— WHAT IS BEING ASKED —
Quote every line below exactly and skip any picture.

— SUPPLIED MATERIAL —
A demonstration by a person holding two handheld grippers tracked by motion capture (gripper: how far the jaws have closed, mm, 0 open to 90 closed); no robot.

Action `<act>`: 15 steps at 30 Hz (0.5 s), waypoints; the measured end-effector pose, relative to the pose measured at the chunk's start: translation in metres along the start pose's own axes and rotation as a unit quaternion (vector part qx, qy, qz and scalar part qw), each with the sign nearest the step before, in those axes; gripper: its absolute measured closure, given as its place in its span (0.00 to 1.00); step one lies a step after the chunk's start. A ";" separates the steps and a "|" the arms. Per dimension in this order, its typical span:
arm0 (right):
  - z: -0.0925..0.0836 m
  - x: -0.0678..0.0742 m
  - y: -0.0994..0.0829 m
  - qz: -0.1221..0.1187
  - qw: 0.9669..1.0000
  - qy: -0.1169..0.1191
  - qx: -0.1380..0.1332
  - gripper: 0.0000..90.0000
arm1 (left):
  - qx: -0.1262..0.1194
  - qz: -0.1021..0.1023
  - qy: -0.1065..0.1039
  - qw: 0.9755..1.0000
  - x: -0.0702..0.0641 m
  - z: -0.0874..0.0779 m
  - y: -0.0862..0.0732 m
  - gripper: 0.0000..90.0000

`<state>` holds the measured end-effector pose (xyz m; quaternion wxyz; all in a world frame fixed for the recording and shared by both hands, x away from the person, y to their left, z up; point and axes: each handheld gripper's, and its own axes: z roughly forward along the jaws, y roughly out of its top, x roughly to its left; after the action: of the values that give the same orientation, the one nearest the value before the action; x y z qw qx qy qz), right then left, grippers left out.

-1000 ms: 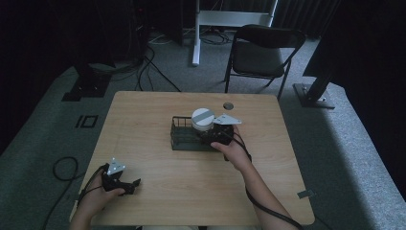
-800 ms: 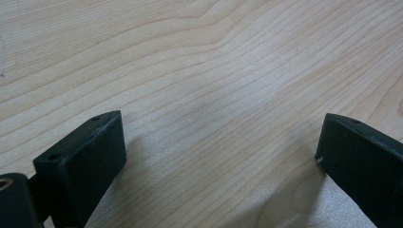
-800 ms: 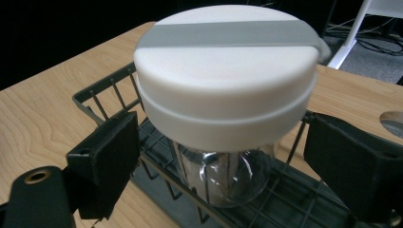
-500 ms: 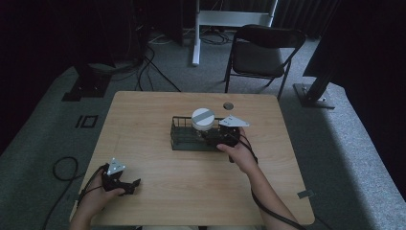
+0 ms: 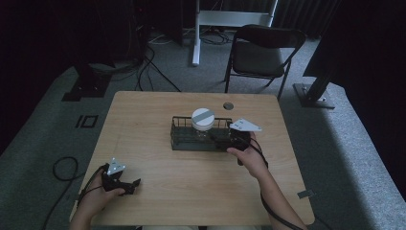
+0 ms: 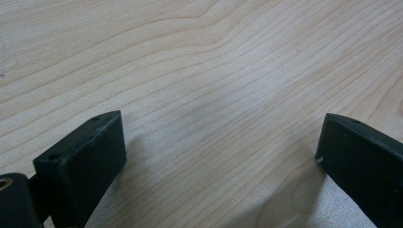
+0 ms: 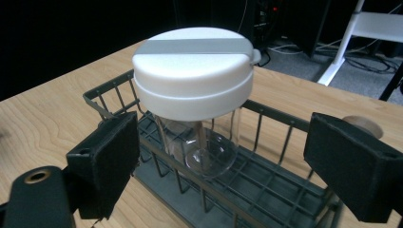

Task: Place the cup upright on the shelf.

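Backing off the jar (image 7: 192, 95), the right hand-held gripper (image 7: 228, 161) gapes wide, empty.

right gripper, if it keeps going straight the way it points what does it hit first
Probably the near wall of the wire basket, then the clear jar with the white lid standing inside it. The right gripper is open; depth is hard to judge.

One wire basket (image 5: 184, 139) mid surface (image 5: 143, 124). One clear jar (image 7: 199, 142) inside the basket, one white lid (image 5: 203, 118) on it. Two grippers: one (image 5: 221, 142) at the basket's right end, one (image 5: 135, 183) well apart from the basket near the surface's front-left corner. One folding chair (image 5: 261, 52) beyond the basket.
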<state>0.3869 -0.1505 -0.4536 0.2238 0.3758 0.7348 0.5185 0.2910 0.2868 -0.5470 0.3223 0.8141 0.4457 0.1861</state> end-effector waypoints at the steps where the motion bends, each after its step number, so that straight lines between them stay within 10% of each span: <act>1: 0.000 0.000 0.000 0.000 1.000 0.000 0.000 0.13 | 0.000 0.000 0.000 1.000 0.000 0.000 0.000 0.03; 15: -0.033 -0.015 -0.011 -0.002 1.000 -0.009 -0.010 0.13 | 0.000 0.000 -0.002 1.000 0.000 0.000 0.000 0.03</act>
<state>0.3684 -0.1838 -0.4528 0.2350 0.3765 0.7285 0.5218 0.2908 0.2865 -0.5471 0.3231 0.8144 0.4452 0.1846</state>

— WRITTEN SOLUTION —
A demonstration by a person holding two handheld grippers tracked by motion capture (gripper: how far the jaws have closed, mm, 0 open to 90 closed); no robot.

Action `<act>`: 15 steps at 30 Hz (0.5 s), waypoints; the measured end-effector pose, relative to the pose measured at the chunk's start: translation in metres along the start pose's own axes and rotation as a unit quaternion (vector part qx, qy, qz and scalar part qw), each with the sign nearest the step before, in those axes; gripper: its absolute measured closure, given as its place in its span (0.00 to 1.00); step one lies a step after the chunk's start. A ";" separates the steps and a "|" the arms. Per dimension in this order, its typical span:
arm0 (right):
  - z: -0.0925..0.0836 m
  - x: -0.0678..0.0742 m
  - y: -0.0994..0.0829 m
  - qz: -0.1221..0.1187
  - qw: 0.9669..1.0000
  - qy: -0.1169..0.1191
  - qx: -0.1380..0.1332
  - gripper: 0.0000..90.0000
arm1 (left):
  - qx: -0.1262..0.1194
  - qz: -0.1021..0.1023
  - qy: -0.1065..0.1039
  - qw: 0.9755..1.0000
  - x: -0.0702..0.0641 m
  - z: -0.0874..0.0779 m
  - y: -0.0862..0.0732 m
  - gripper: 0.0000..90.0000

`<state>` holds the measured end-effector pose (xyz m; quaternion wxyz; all in a world frame fixed for the recording and shared by both hands, x away from the person, y to their left, z up; point and axes: each handheld gripper's, and its own axes: z roughly forward along the jaws, y roughly out of its top, x roughly to its left; after the action: of the values that give the same orientation, the one nearest the value before the action; x y z qw qx qy qz), right then left, grippers left out.

-1000 ms: 
-800 ms: 
-800 ms: 
-500 ms: 
+0 ms: 
+0 ms: 
+0 ms: 

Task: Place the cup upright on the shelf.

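Backing off the jar (image 7: 192, 95), the right hand-held gripper (image 7: 228, 161) gapes wide, empty.

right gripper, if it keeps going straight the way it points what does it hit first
Probably the near wall of the wire basket, then the clear jar with the white lid standing inside it. The right gripper is open; depth is hard to judge.

One wire basket (image 5: 184, 139) mid surface (image 5: 143, 124). One clear jar (image 7: 199, 142) inside the basket, one white lid (image 5: 203, 118) on it. Two grippers: one (image 5: 221, 142) at the basket's right end, one (image 5: 135, 183) well apart from the basket near the surface's front-left corner. One folding chair (image 5: 261, 52) beyond the basket.
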<state>0.3869 -0.1505 -0.4536 0.2238 0.3758 0.7348 0.5185 0.2910 0.2868 -0.5470 0.3223 0.8141 0.4457 0.1861</state> end-effector waypoints at the steps where the motion bends, each after its step number, so that straight lines between them stay within 10% of each span: <act>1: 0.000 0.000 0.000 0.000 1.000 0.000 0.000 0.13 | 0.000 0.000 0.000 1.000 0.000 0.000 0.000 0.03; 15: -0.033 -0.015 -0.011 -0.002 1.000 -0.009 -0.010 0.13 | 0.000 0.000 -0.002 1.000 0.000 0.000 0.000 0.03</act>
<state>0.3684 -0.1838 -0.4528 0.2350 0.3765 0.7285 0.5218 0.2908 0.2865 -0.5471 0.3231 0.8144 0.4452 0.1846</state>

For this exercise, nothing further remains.